Here’s the first example using parc grammar (you can look up that parc grammar grammar file for reference)):

token1 = "A" - "Z" ;

Which is a single character token using the label token1 that accepts any upper case ASCII letter. Now, this is easy becase we know here that our language only accepts these characters but what about your typical delimited string?

string = "\"" ( ^ "\"" ) * "\"" ;

This second example poses a very real practical problem. It specifies the allowed character set (or alphabet) as the inverse of the delimiter effectivly making the whole Unicode code space part of our alphabet. That’s a lot of symbols.

If we chose to represent our DFAs as transition tables we need to have the input alphabet in one dimension and each state in the other. In this case that’s 1 MiB (of basically worthless state information) for each state (we’d ought to have very sparse transition tables).

Math is easy becuase it allows you to simplify at any point. Running speed and memory constraints is of little concern when you just dictate the rules.

Now, we can chose an arbitrary lambda function as the transition function and simply “abstract” the problem (which is what math does) but if we do so we end up with a linear search for the transition function and we lose the ability to anaylize the finite state nature of our lexical analysis.
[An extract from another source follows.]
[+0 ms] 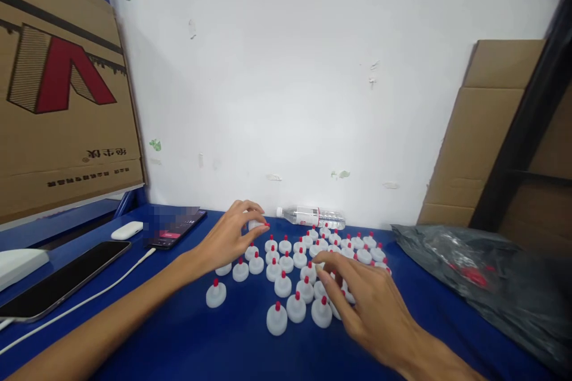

I guess we need to talk a bit about the actual computation. The computation models we use simply work better on a nice continous (linear) memory space and this is why transition tables are appealing (fast lookup). However, they fail to represnt negation expressions efficently.

We can implement the lexer ourselves and write the code. It’s just a lot of boiler plate code. If we do we can work backwards from the goal to construct the basic idea of the representation that we may want to do what we need here.

if (ch == '\"') {
  while ((ch = next()) != '\"') {
  ch = next();

The above code is a direct translation of the regular expression string. In total, we have three branches so it’s reasonable to think that we have to come up with a minimal DFA with at least three states in it.

if (('A' <= ch) & (ch <= 'Z')) {
// ...

Then there’s this, the equivalent token1 code. How do we combine them?

Intuitively, we can establish that there’s no overlap between the A-Z range and the qoute character but we need a representation that allows us to easily compute set operations over character classes (in borrowing from regular expression vocabulary a character class is simply a range of characters).

This is where we either construct artifical edge cases or think of a better example to test our assumptions with. I belive the latter is of greater value.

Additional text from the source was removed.